== TASK DIRECTIONS ==
Once you reach the line with "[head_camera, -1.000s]" in the material below, copy each line exactly up to and including the line with "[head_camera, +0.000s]", and skip the pictures.

== STORED DATA ==
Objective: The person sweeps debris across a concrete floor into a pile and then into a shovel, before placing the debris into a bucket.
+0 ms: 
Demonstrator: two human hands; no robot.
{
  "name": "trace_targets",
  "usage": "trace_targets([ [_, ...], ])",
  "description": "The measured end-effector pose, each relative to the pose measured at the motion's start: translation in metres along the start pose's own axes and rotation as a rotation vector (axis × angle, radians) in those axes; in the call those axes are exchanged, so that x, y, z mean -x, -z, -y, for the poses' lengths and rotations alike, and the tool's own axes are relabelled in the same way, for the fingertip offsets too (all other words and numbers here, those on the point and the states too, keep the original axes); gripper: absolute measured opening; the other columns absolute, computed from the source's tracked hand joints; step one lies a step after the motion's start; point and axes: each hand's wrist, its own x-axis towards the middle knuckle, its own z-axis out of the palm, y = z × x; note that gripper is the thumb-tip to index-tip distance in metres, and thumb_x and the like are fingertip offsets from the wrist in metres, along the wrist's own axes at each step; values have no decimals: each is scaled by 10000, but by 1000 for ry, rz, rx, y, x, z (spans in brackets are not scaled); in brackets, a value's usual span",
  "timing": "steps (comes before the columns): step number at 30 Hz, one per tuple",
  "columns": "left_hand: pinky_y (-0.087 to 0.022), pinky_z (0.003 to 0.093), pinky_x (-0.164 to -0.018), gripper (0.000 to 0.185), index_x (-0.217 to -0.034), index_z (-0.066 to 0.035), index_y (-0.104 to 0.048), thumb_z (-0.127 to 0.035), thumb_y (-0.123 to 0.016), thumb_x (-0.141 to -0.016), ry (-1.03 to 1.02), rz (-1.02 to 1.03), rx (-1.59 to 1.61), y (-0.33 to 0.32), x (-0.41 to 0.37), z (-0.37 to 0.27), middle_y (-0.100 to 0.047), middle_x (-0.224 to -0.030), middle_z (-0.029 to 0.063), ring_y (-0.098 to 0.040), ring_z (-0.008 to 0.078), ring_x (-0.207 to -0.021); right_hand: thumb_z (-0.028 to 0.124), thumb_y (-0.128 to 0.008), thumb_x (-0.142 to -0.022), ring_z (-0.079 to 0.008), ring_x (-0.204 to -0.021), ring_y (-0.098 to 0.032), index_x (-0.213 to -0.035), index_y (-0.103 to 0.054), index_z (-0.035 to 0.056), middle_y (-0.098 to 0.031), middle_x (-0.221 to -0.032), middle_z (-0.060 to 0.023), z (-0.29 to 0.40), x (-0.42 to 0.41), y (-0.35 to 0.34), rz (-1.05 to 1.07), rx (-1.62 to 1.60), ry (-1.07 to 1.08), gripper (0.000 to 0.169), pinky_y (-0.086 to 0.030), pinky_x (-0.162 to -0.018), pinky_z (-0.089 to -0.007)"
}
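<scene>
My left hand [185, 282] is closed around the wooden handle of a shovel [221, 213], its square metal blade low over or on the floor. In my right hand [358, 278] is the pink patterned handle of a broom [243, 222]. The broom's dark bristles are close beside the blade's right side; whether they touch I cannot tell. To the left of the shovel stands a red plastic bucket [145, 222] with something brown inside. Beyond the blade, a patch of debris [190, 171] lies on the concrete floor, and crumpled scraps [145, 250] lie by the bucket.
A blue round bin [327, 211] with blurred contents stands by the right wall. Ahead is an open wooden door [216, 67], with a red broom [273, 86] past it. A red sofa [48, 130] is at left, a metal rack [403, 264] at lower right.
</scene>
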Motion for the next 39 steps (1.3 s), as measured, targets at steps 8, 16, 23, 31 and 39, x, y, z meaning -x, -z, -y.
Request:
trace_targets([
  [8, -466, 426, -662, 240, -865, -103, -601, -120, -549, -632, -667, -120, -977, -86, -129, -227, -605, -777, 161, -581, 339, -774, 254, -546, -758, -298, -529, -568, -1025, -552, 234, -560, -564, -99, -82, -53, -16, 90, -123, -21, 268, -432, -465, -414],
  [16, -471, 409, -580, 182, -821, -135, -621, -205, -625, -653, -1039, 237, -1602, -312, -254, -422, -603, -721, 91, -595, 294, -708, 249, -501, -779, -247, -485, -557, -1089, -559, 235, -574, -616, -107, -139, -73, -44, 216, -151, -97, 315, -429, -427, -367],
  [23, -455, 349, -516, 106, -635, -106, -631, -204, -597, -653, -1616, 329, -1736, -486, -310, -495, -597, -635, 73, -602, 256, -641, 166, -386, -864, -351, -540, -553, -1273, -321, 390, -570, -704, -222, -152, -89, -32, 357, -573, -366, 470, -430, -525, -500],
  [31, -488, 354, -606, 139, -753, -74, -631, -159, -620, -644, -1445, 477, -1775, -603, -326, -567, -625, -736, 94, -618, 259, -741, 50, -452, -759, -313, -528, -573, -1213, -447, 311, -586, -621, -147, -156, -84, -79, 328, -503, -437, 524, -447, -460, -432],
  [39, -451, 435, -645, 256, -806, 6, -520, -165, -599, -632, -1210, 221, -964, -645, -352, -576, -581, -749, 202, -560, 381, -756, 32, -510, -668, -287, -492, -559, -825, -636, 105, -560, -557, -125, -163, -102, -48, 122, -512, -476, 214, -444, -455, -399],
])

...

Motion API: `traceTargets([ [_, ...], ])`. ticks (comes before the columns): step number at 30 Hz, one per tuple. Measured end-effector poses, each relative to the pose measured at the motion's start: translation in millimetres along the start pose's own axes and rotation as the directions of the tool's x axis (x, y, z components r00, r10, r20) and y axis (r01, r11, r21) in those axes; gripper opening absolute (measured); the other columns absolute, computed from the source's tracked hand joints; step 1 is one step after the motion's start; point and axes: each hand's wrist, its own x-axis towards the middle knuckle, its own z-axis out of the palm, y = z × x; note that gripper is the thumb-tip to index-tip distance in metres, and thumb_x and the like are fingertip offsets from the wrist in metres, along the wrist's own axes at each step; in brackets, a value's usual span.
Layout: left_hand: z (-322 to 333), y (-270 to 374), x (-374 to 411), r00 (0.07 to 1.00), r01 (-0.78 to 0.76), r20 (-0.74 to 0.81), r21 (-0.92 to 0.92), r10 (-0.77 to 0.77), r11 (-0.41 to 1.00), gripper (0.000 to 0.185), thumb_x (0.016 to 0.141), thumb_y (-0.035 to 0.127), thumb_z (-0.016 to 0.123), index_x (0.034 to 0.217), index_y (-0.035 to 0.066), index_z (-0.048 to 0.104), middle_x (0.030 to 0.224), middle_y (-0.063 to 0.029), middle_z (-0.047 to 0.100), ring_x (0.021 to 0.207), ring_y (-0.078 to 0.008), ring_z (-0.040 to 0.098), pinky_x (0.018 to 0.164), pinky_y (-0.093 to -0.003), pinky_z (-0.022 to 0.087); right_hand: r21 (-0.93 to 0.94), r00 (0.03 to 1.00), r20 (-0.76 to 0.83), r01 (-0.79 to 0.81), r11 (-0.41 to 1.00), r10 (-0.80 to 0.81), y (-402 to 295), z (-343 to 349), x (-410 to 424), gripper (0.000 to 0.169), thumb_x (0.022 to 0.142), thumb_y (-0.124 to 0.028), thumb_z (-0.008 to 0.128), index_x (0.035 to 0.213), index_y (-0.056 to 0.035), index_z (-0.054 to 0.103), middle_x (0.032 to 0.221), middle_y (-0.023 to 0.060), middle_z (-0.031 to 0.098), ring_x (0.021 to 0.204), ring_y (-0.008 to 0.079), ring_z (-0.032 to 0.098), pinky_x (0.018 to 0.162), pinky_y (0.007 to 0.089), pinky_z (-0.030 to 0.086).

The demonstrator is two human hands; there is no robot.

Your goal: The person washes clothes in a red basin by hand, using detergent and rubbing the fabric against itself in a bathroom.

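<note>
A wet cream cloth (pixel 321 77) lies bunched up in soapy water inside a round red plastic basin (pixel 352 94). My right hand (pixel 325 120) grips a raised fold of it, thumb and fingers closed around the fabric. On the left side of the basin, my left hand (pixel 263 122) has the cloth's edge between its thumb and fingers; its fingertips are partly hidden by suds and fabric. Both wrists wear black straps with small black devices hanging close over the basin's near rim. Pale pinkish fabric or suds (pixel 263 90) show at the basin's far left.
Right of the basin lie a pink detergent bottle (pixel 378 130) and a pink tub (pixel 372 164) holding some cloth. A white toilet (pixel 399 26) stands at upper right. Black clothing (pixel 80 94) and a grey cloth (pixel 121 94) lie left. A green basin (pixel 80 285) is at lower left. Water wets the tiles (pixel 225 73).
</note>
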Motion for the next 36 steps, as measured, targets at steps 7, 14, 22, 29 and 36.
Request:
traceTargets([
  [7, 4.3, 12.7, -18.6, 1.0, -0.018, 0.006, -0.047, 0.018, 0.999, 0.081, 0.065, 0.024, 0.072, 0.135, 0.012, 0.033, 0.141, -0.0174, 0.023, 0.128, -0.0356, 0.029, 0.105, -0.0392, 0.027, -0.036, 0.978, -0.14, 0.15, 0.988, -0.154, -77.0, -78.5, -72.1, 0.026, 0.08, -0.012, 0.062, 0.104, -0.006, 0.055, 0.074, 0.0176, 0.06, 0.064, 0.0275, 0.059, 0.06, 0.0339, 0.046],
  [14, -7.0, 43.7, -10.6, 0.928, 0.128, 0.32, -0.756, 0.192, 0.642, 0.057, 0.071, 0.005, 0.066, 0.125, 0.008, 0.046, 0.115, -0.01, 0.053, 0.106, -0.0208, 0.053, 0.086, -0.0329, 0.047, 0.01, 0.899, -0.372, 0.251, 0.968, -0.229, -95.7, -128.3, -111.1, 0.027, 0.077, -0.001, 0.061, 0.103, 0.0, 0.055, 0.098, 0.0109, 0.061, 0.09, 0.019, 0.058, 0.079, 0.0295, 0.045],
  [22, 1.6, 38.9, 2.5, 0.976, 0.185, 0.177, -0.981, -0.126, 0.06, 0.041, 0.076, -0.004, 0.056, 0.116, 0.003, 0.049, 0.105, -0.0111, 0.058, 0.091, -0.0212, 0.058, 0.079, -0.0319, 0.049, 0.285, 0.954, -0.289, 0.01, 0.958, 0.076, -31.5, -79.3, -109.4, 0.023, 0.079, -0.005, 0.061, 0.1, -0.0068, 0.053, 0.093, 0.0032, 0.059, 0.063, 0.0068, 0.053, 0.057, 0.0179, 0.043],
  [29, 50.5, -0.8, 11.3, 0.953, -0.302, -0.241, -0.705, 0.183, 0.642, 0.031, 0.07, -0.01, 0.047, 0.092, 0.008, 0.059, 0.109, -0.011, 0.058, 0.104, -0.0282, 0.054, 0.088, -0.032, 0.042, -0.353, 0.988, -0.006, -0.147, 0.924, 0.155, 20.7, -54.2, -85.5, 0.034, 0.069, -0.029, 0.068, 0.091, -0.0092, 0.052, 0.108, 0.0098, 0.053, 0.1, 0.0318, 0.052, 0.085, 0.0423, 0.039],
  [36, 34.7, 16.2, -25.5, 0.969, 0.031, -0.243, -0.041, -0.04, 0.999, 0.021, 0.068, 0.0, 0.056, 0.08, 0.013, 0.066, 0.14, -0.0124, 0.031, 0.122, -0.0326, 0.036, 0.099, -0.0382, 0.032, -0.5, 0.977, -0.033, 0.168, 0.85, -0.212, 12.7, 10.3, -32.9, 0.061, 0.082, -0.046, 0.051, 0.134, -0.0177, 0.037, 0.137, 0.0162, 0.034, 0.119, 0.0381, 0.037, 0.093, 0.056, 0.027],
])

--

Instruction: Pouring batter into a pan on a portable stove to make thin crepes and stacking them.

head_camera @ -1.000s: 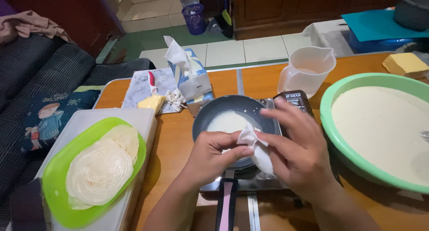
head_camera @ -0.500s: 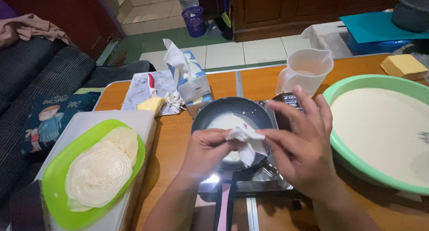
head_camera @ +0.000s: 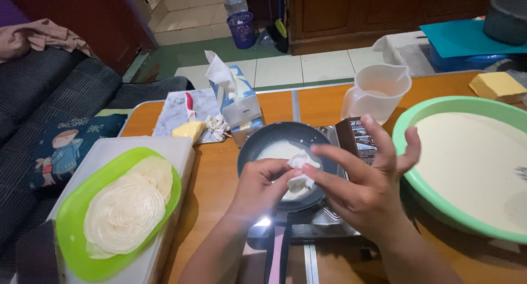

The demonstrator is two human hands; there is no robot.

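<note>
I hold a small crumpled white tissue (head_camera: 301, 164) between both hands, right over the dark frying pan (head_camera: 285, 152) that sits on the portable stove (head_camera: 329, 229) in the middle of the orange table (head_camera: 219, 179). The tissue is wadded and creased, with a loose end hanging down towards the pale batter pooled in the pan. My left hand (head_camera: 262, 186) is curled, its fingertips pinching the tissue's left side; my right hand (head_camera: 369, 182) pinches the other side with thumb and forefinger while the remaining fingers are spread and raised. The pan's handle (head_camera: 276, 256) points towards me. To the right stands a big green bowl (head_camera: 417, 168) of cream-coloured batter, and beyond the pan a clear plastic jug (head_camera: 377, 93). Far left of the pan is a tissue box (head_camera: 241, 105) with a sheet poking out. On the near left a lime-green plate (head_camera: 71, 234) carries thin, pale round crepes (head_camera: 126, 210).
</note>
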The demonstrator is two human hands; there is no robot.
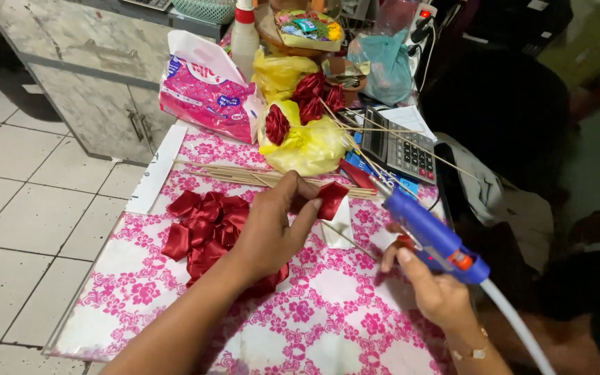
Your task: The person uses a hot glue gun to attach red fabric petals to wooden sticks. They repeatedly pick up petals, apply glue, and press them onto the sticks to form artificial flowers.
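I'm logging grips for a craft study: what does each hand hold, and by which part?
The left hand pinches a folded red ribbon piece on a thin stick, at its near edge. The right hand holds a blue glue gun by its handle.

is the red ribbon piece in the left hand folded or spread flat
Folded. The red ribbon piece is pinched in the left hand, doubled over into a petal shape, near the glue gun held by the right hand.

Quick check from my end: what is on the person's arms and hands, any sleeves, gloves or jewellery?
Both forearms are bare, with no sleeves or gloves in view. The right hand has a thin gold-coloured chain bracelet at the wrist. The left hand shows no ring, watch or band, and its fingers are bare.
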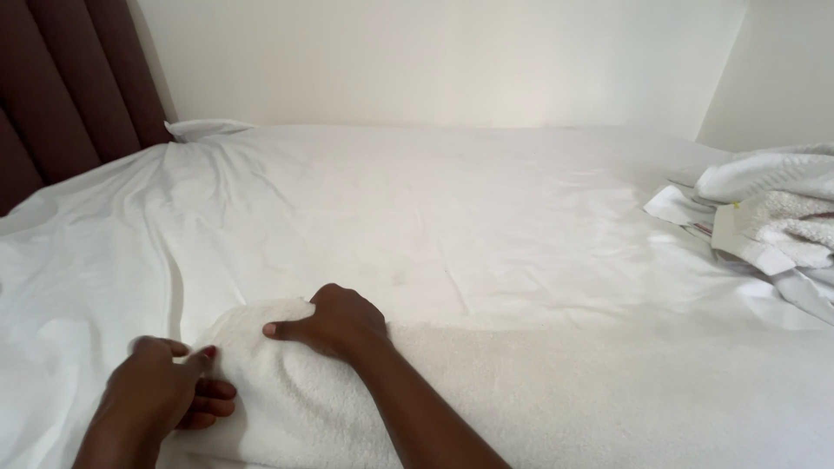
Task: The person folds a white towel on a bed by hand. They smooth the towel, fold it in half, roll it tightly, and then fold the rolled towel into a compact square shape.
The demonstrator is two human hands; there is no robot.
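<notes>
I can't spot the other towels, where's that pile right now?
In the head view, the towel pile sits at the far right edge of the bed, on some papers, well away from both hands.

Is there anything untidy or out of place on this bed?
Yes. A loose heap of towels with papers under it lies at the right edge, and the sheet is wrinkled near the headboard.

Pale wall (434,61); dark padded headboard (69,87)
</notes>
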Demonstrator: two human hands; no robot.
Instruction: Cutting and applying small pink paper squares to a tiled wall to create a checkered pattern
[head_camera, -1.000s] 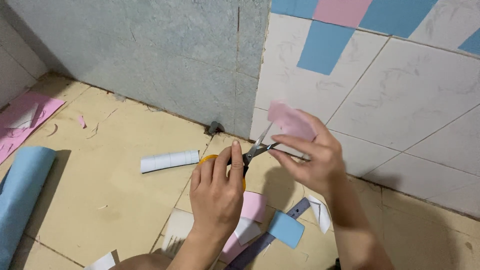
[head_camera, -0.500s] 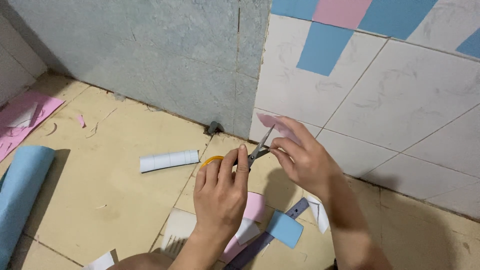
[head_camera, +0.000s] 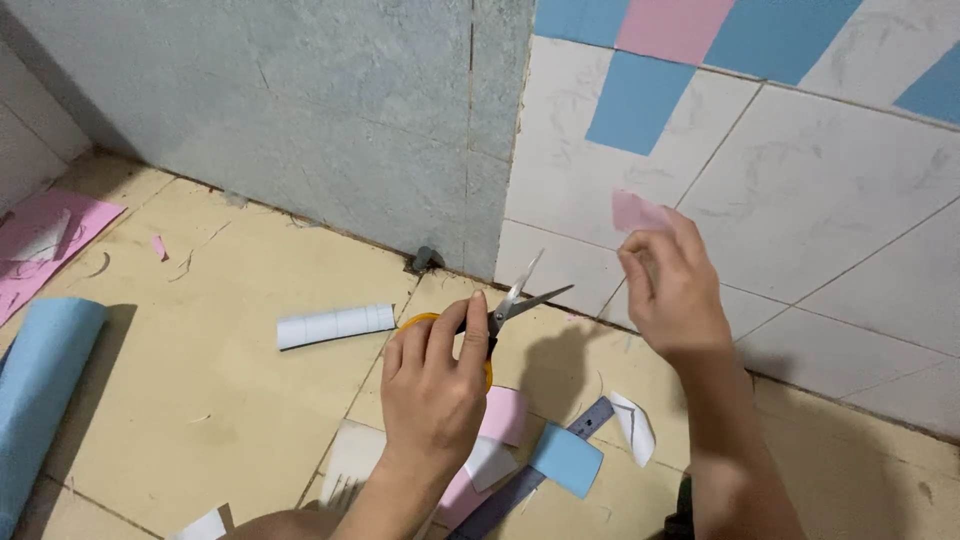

== YOUR SOLUTION ==
[head_camera, -1.000s] 
[head_camera, -0.500s] 
[head_camera, +0.000s] 

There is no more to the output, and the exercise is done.